7. Marriage: the age for a valid sacramental marriage is, according to can. 1083, 16 years for males and 14 years for females. The Conference of bishops is free to establish a higher age for the licit celebration of marriage.

All Catholics are bound to attend Holy Mass on Sundays and every holy day of obligation. To be a godparent at the bestowal of baptism and confirmation, a Catholic must be confirmed and must normally be 16 years old (canon 874 CIC). The days of abstinence are to be respected by Catholics of at least 14 years of age; the law of fasting from 18 to the beginning of the sixtieth year (canon 1252 CIC).

===Priesthood, orders, and clerical office===
The ancient discipline was neither universal nor fixed but varied with circumstances of time and locality. The requisite age, according to Gratian, for tonsure and the first three minor orders, those of doorkeeper, reader, and exorcist, was seven, and for acolyte, twelve years.

The Council of Trent fixed the ages of 21 years and 1 day for subdeaconship, 22 years and 1 day for deaconship, and 24 years and 1 day for priesthood. Canon 1031 CIC fixed the ages of 23 for deaconship and 25 for priesthood. The first day of the year the canonical age is to be reached is sufficiently timely for the reception of the order. Trent confirmed the Lateran age of thirty years for the episcopate. The 1983 Code of Canon Law estimates the general age for a permanent deacon as thirty-five years. A candidate for the permanent diaconate who is not married is not to be admitted to the diaconate until after completing at least the twenty-fifth year of age; one who is married, not until after completing at least the thirty-fifth year of age.

For admission to the canonical novitiate, an age of 17 years is fixed by Canon law (can. 643); for admission to the solemn vows (and analogously to the Consecration of virgins), it is 21 (can. 658).
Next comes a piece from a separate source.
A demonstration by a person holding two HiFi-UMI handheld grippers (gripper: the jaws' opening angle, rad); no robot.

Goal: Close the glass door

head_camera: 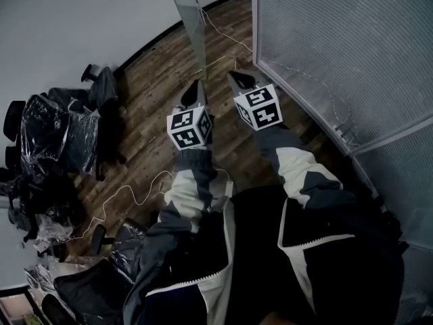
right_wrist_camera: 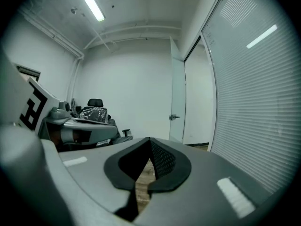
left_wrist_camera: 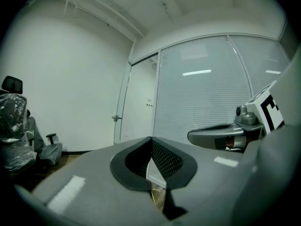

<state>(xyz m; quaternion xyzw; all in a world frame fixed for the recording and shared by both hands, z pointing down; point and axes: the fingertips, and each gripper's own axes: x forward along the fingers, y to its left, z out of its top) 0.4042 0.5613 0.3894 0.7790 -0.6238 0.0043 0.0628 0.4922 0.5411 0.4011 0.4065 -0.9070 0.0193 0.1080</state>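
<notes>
**Sleeves, two.** Jacket sleeves [head_camera: 193, 195], stretched forward side by side, each carrying one claw.

**Claws, two.**
- Left claw [head_camera: 195, 87]: pads closed tip to tip, nothing between them.
- Right claw [head_camera: 237, 80]: likewise pinched together and empty.
- Both are aimed ahead along the floor toward the door. Judged an approach posture; closed tips probably suit a push or nudge better than a grip.

**Marker cubes, two.** One sits on each claw, top faces turned up to the head camera.

**Wooden floor [head_camera: 155, 107], one.** A pale cable [head_camera: 128, 193] loops across it below the left claw, and a second run trails near the door's foot.

**Office chairs [head_camera: 64, 137].** Several are crowded at the left, some wrapped in plastic and likely parked out of the way. The exact number is not readable.

**Blinded glass wall [head_camera: 338, 53], one.** It runs along the right side.

**Glass door [head_camera: 195, 26], one.** The task's thing.
- It stands open, swung into the room, seen nearly edge-on beyond both claws and well apart from them.
- Its handle [right_wrist_camera: 174, 117] is untouched.
- Closing has not begun.
</notes>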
Generals, provincials, abbots, and other regular prelates having quasi-episcopal jurisdiction must, according to many constitutions, have completed their thirtieth year before an election; according to others, their 25th year. However, various orders and congregations have rules for the requisite ages for inferior offices and dignities.

The Council of Trent (Sess. xxv, cap. 7, de regular. et monial.) fixed forty years, and eight years after her solemn vows, for an abbess, mother general, or prioress of a religious order. If a convent (monastery) had no nun or religious sister meeting those requirements, then one over thirty years old and more than five years professed can be elected. An election contrary to these rules is invalid.